▶ Your task
Write out the data exactly, every line included.
===== Data excerpt
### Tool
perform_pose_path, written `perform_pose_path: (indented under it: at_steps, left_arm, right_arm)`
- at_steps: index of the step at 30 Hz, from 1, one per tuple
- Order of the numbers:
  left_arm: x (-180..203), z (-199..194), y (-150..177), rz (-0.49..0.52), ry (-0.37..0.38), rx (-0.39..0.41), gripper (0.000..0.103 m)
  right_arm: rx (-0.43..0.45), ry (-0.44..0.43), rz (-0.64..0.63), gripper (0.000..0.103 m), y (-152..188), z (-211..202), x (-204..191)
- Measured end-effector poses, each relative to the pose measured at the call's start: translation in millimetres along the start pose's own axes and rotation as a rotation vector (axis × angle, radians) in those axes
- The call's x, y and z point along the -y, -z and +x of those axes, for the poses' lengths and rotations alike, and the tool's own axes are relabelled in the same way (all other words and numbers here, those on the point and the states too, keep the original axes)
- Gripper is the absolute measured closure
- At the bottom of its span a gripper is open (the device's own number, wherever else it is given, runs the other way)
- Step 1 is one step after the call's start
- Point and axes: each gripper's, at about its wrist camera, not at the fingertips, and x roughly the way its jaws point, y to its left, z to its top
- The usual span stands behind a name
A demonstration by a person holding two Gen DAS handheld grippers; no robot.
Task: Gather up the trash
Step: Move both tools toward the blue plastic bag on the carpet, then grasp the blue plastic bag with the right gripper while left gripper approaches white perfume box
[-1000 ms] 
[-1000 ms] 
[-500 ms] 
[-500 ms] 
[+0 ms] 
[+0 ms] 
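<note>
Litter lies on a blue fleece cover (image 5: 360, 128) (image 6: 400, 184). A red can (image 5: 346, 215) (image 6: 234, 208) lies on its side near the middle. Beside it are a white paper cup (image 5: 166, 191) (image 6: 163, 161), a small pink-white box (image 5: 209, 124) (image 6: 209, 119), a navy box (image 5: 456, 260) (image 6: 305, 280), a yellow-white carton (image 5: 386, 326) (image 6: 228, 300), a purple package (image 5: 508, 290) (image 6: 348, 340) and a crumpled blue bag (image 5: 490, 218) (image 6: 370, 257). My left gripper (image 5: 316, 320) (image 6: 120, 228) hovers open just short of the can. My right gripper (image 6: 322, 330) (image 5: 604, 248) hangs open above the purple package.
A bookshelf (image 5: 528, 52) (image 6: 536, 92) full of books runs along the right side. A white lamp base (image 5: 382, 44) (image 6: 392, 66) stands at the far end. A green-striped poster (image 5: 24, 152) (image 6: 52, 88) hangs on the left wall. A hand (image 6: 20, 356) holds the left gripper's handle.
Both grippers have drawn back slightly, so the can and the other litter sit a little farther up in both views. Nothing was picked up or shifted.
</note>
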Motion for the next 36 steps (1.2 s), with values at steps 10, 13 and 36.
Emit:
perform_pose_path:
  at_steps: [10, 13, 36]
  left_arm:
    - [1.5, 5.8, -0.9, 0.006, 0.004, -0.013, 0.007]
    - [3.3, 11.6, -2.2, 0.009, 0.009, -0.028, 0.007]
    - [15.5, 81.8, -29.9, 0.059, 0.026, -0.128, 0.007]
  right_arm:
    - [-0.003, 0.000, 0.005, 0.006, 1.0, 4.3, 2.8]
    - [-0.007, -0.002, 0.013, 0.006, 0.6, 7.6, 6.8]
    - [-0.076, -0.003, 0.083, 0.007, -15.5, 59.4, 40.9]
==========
▶ Solved problem
### Tool
perform_pose_path, written `perform_pose_path: (indented under it: at_steps, left_arm, right_arm)`
- at_steps: index of the step at 30 Hz, from 1, one per tuple
- Order of the numbers:
  left_arm: x (-180..203), z (-199..194), y (-150..177), rz (-0.49..0.52), ry (-0.37..0.38), rx (-0.39..0.41), gripper (0.000..0.103 m)
  right_arm: rx (-0.43..0.45), ry (-0.44..0.43), rz (-0.64..0.63), gripper (0.000..0.103 m), y (-152..188), z (-211..202), x (-204..191)
- Measured end-effector poses, each relative to the pose measured at the call's start: translation in millimetres along the start pose's own axes and rotation as a rotation vector (axis × angle, radians) in those axes
- The call's x, y and z point along the -y, -z and +x of those axes, for the poses' lengths and rotations alike, and the tool's own axes are relabelled in the same way (all other words and numbers here, those on the point and the states too, keep the original axes)
- Gripper is the absolute measured closure
- At the bottom of its span a gripper is open (the device's own number, wherever else it is given, runs the other way)
- Step 1 is one step after the call's start
- Point and axes: each gripper's, at about its wrist camera, not at the fingertips, and x roughly the way its jaws point, y to its left, z to its top
- The usual span stands behind a name
A demonstration by a person holding two Gen DAS handheld grippers; no robot.
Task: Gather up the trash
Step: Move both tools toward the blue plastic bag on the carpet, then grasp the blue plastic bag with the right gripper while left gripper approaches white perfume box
[-1000 ms] 
[-1000 ms] 
[-500 ms] 
[-500 ms] 
[+0 ms] 
[+0 ms] 
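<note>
Litter lies on a blue fleece cover (image 5: 360, 128) (image 6: 400, 184). A red can (image 5: 346, 215) (image 6: 234, 208) lies on its side near the middle. Beside it are a white paper cup (image 5: 166, 191) (image 6: 163, 161), a small pink-white box (image 5: 209, 124) (image 6: 209, 119), a navy box (image 5: 456, 260) (image 6: 305, 280), a yellow-white carton (image 5: 386, 326) (image 6: 228, 300), a purple package (image 5: 508, 290) (image 6: 348, 340) and a crumpled blue bag (image 5: 490, 218) (image 6: 370, 257). My left gripper (image 5: 316, 320) (image 6: 120, 228) hovers open just short of the can. My right gripper (image 6: 322, 330) (image 5: 604, 248) hangs open above the purple package.
A bookshelf (image 5: 528, 52) (image 6: 536, 92) full of books runs along the right side. A white lamp base (image 5: 382, 44) (image 6: 392, 66) stands at the far end. A green-striped poster (image 5: 24, 152) (image 6: 52, 88) hangs on the left wall. A hand (image 6: 20, 356) holds the left gripper's handle.
Both grippers have drawn back slightly, so the can and the other litter sit a little farther up in both views. Nothing was picked up or shifted.
</note>
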Motion for the next 36 steps (1.2 s), with values at steps 10, 13 and 36.
Emit:
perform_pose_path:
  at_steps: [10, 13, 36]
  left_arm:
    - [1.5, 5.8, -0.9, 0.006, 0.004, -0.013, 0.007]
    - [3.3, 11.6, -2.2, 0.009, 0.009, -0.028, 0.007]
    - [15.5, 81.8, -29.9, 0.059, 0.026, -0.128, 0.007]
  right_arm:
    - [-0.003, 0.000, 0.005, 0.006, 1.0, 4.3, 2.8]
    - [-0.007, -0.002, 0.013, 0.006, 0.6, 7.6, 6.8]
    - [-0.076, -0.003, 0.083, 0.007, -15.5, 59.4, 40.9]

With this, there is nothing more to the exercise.